Your gut bacteria feed on fiber, which means their diet is generally ‘healthy’ by human standards. The fiber in fruits, vegetables, legumes, and whole grains can feed a wide range of microbes in the gut, whereas typically ‘unhealthy’ foods that you might crave like soda and processed foods don’t have enough fiber to survive the journey through the digestive tract to the gut.
Cravings are actually based in the brain, and they are distinct from appetite because they exist regardless of nutritional needs or hunger. Your cravings and their triggers (when you’re stressed, awake late at night, or on your menstrual cycle) may provide insight into your mental health than your gut health.
Feeding your microbes means feeding the entire ecosystem in your gut. Different bacteria prefer different fiber types, so your best bet is to eat a wide range of foods to nourish the whole spectrum of microbes in your gut, including colorful plants, healthy fats like olive oil, and enough fiber.

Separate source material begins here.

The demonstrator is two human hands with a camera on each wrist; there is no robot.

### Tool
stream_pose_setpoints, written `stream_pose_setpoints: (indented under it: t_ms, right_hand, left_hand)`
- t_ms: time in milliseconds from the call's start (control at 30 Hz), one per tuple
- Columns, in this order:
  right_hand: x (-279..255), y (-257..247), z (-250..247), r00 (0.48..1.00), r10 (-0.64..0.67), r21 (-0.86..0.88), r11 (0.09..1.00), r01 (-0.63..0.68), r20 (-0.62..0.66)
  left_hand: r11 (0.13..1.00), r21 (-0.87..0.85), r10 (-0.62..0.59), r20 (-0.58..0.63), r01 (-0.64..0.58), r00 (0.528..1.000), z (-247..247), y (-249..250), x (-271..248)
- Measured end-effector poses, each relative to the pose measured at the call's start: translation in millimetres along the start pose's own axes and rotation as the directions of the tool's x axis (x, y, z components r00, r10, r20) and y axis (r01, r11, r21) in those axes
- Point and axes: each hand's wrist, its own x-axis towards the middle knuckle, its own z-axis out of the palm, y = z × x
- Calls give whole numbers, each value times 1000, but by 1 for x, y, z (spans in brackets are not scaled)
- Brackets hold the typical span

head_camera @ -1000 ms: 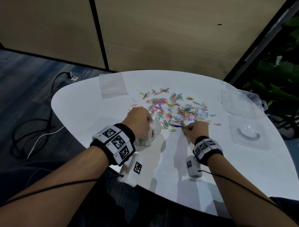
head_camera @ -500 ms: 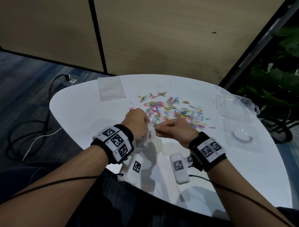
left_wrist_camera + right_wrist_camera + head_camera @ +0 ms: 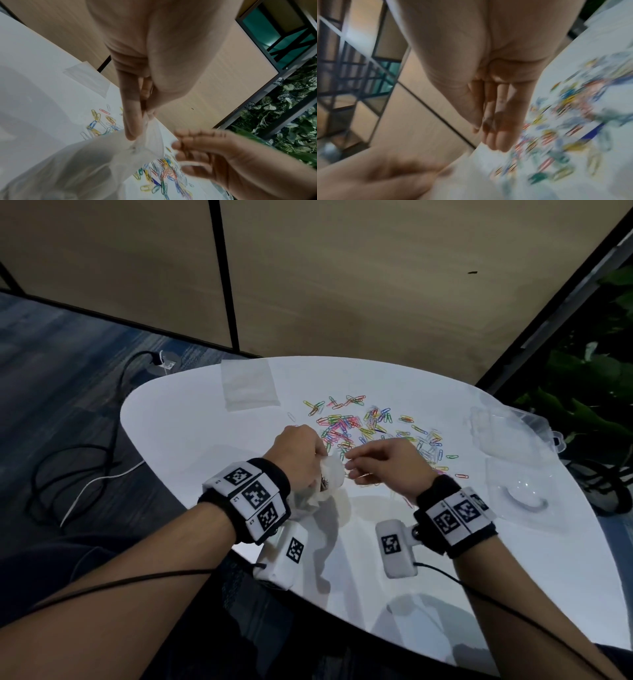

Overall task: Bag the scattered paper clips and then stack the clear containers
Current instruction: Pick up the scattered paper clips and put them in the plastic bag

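Coloured paper clips (image 3: 370, 426) lie scattered across the middle of the white table (image 3: 191, 446). My left hand (image 3: 301, 457) pinches the rim of a clear plastic bag (image 3: 329, 481) and holds its mouth up; in the left wrist view the bag (image 3: 102, 162) hangs below the pinching fingers (image 3: 132, 121). My right hand (image 3: 356, 470) hovers at the bag's mouth with straight fingers (image 3: 496, 128) and nothing visible in them. Two clear containers (image 3: 507, 433) (image 3: 520, 494) sit apart at the table's right side.
A second flat clear bag (image 3: 248, 385) lies at the table's far left. Cables (image 3: 85, 460) trail on the floor left of the table. A plant (image 3: 589, 405) stands beyond the right edge. The right wrist view is motion-blurred.
My right hand left the clip pile, came across to the bag's mouth as a closed pinch, and its fingers have now straightened. The left hand kept holding the bag.
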Motion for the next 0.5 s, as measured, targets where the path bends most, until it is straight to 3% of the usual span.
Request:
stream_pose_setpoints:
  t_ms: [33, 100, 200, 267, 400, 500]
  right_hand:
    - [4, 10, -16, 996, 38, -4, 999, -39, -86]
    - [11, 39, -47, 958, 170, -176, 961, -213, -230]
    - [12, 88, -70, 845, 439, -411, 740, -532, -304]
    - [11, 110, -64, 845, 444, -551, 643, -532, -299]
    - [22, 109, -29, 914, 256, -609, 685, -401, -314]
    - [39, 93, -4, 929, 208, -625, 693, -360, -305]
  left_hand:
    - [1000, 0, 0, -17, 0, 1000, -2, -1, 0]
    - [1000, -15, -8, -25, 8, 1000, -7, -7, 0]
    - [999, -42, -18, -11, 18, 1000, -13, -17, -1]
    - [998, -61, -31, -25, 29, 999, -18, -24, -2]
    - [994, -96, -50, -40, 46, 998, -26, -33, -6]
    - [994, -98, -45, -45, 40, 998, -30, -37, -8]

You may experience signs and symptoms of an unhealthy gut, but determining the exact status of your gut microbiome is difficult without quantitative testing. A stool test kit will give you an analysis of the microbes present in your gut, their abundances, and what this means for overall health. For the broadest view into your gut, choose a test that uses metagenomic shotgun sequencing, a modern method that can pick up on the thousands of viruses, fungi, and bacteria that all inhabit your gut.
Improving your gut bacteria looks different for everyone since no two microbiomes are exactly the same. Aside from what you already know, like getting enough sleep, water, and exercise and managing stress, a gut microbiome profiling service can show you the specifics of your gut and provide tailored recommendations to improve your unique gut ecosystem.